2. **Version (32-bits)** - The version of littlefs at format time. The version
is encoded in a 32-bit value with the upper 16-bits containing the major
version, and the lower 16-bits containing the minor version.
This specification describes version 2.0 (`0x00020000`).
3. **Block size (32-bits)** - Size of the logical block size used by the
filesystem in bytes.
4. **Block count (32-bits)** - Number of blocks in the filesystem.
5. **Name max (32-bits)** - Maximum size of file names in bytes.
6. **File max (32-bits)** - Maximum size of files in bytes.
7. **Attr max (32-bits)** - Maximum size of file attributes in bytes.
The superblock must always be the first entry (id 0) in a metadata pair as well
as be the first entry written to the block. This means that the superblock
entry can be read from a device using offsets alone.
---
#### `0x2xx` LFS_TYPE_STRUCT
Associates the id with an on-disk data structure.
The exact layout of the data depends on the data structure type stored in the
chunk field and can be one of the following.

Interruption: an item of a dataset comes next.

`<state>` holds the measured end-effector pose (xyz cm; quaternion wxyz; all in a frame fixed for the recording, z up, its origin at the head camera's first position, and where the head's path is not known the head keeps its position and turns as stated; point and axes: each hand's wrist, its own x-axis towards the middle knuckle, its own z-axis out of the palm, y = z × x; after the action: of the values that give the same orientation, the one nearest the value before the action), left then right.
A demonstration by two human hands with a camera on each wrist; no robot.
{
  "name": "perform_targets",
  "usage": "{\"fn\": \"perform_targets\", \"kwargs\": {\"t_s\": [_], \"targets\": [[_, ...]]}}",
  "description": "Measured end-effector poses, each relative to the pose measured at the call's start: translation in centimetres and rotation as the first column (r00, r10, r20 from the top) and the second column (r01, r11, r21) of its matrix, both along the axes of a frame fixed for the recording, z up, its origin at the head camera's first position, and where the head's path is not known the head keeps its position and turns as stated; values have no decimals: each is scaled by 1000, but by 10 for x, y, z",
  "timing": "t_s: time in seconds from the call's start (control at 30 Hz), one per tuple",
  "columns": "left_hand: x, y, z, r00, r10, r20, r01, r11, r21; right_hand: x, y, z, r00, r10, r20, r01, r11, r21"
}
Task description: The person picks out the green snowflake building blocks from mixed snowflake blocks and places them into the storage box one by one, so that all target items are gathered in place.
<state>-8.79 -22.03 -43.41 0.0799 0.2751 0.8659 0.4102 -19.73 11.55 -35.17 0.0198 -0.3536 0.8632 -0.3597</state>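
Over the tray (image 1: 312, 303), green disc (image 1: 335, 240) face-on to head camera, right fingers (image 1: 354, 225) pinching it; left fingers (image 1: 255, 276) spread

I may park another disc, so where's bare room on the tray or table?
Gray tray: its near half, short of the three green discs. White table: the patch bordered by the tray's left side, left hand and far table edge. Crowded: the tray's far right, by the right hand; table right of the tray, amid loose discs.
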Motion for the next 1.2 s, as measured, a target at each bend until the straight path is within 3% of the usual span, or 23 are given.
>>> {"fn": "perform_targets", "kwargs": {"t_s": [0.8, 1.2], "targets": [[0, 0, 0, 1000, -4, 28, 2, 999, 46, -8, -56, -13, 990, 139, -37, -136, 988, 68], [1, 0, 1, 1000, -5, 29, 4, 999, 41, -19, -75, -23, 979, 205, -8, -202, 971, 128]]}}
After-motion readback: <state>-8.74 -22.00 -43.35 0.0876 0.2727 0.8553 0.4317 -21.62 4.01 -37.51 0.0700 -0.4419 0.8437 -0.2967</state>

Any type of struct supersedes all other structs associated with the id. For
example, appending a ctz-struct replaces an inline-struct on the same file.
---
#### `0x200` LFS_TYPE_DIRSTRUCT
Gives the id a directory data structure.
Directories in littlefs are stored on disk as a linked-list of metadata pairs,
each pair containing any number of files in alphabetical order.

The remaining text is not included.